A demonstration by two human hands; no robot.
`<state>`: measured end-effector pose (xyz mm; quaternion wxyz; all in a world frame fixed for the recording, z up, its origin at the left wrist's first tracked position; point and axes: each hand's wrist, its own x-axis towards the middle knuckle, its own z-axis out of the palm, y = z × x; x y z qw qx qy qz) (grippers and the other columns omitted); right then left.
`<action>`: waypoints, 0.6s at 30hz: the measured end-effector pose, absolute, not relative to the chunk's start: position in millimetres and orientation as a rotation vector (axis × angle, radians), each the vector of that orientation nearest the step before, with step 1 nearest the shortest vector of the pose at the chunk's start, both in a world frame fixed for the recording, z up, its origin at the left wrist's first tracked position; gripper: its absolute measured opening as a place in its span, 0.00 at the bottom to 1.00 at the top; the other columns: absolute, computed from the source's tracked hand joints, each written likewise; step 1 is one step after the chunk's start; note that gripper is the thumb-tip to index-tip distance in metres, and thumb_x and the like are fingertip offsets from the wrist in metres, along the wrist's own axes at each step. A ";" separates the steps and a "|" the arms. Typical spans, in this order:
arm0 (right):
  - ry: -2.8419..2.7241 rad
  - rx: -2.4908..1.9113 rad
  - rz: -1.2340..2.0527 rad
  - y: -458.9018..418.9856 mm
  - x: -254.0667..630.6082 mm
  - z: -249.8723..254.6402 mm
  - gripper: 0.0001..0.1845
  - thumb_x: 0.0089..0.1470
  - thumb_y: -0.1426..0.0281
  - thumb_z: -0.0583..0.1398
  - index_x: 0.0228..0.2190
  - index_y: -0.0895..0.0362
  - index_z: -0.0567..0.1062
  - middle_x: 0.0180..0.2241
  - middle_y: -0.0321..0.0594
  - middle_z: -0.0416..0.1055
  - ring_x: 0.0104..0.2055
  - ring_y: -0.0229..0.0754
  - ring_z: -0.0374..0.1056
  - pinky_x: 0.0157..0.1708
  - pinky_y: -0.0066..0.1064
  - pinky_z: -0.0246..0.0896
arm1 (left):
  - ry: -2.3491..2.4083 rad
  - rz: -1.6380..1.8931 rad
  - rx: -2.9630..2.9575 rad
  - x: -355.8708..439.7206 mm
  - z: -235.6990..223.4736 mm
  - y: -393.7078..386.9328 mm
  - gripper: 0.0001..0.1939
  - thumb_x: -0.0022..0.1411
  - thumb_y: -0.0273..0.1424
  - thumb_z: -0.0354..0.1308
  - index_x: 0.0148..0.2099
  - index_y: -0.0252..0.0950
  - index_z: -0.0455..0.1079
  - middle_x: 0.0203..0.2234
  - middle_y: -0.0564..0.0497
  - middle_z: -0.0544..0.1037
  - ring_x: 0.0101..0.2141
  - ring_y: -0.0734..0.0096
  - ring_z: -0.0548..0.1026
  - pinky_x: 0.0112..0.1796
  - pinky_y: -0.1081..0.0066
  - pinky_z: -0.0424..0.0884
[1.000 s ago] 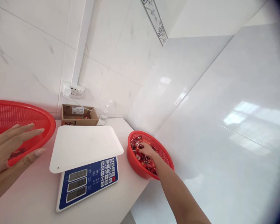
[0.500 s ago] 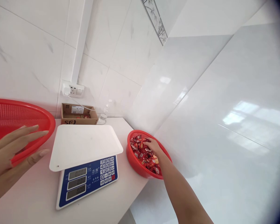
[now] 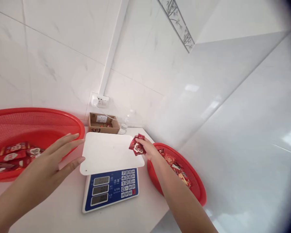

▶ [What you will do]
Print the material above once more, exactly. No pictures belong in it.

▶ [Your response]
A demonstration by two human hands; no robot.
`<state>`: measured end-effector pose (xyz mm; quaternion wxyz; all in a world frame fixed for the recording, z up, its origin at the left wrist's first tracked position; point and axes: each hand's wrist, its own x-axis towards the middle knuckle, its own z-axis out of the palm, y = z × x; x y z qw qx qy qz) (grippers and the other columns omitted); right then left.
`<action>`: waypoints, 0.6s at 30hz: the measured end-effector pose, absolute, not relative to the chunk's start: position in millimetres and orientation as a rotation vector (axis × angle, radians), each the vector of that orientation nearest the step before, with step 1 nearest the shortest vector of the pose at the chunk's start, both in a world frame fixed for the recording, z up, its origin at the left wrist's first tracked position; gripper: its absolute measured opening as a place in its span, 0.00 at the bottom to 1.00 at the top; the other columns: absolute, computed from the source's tracked hand joints, each written likewise; step 1 is one step after the chunk's start; note that gripper is the thumb-tip to index-tip distance in metres, and thumb_x and the like are fingertip offsets from the wrist in metres, along the wrist's own axes at each step. A ";" separates the steps and a "|" the arms. Typical spans, in this order:
arm0 (right):
  - ry: -2.8419..2.7241 rad
  - rx: -2.4908..1.9113 rad
  - rz: -1.2340..2.0527 rad
  - y: -458.9018..418.9856 mm
  - x: -254.0667..630.6082 mm
  - z: -249.8723..254.6402 mm
  - gripper: 0.0001..0.1845
  - thumb_x: 0.0089..0.1470
  - thumb_y: -0.1426..0.0281
  - thumb_z: -0.0583..0.1398
  - index_x: 0.0228..0.2190
  - index_y: -0.0895..0.0362
  - index_z: -0.0567..0.1062
  - middle_x: 0.0180..0.2241
  - middle_y: -0.0321..0.0594
  - middle_z: -0.0416..0.1055
  - ring_x: 0.0104..0.2055
  - ring_y: -0.0229..0.0754
  - ring_z: -0.0374..0.1056
  - pinky_x: 0.0157..0.1708
  - pinky_y: -0.0066..0.1064
  - pinky_z: -0.0246..0.0896
arm1 (left):
  - ry: -2.3491..2.4083 rad
  - rz: -1.6380..1.8931 rad
  - rx: -2.9630..2.9575 rad
  - x: -355.8708..439.7206 mm
  - z: -235.6990..223.4736 mm
  - y: -393.7078..386.9328 mm
  - gripper: 0.0001..0.1939
  - thumb_x: -0.0022..0.1411
  - thumb_y: -0.0273..0.1424
  - thumb_z: -0.0354..0.1308
  - index_x: 0.0148..0.2099
  - index_y: -0.0252..0.0950
  - index_z: -0.0455..0.1079
  - middle_x: 0.0203..0.2234
  - middle_y: -0.0564..0.0497
  - middle_z: -0.0544..0.1037
  - ring_x: 0.0101..0.2141
  - ring_y: -0.0734..0.0096
  - ring_z: -0.0548..0.1026
  - pinky_x: 0.0112..0.1796
  - pinky_y: -0.1081..0.0066
  - pinky_z: -0.0424..0.0884
[1.000 s ago] 
[0.500 s ago] 
[now] 

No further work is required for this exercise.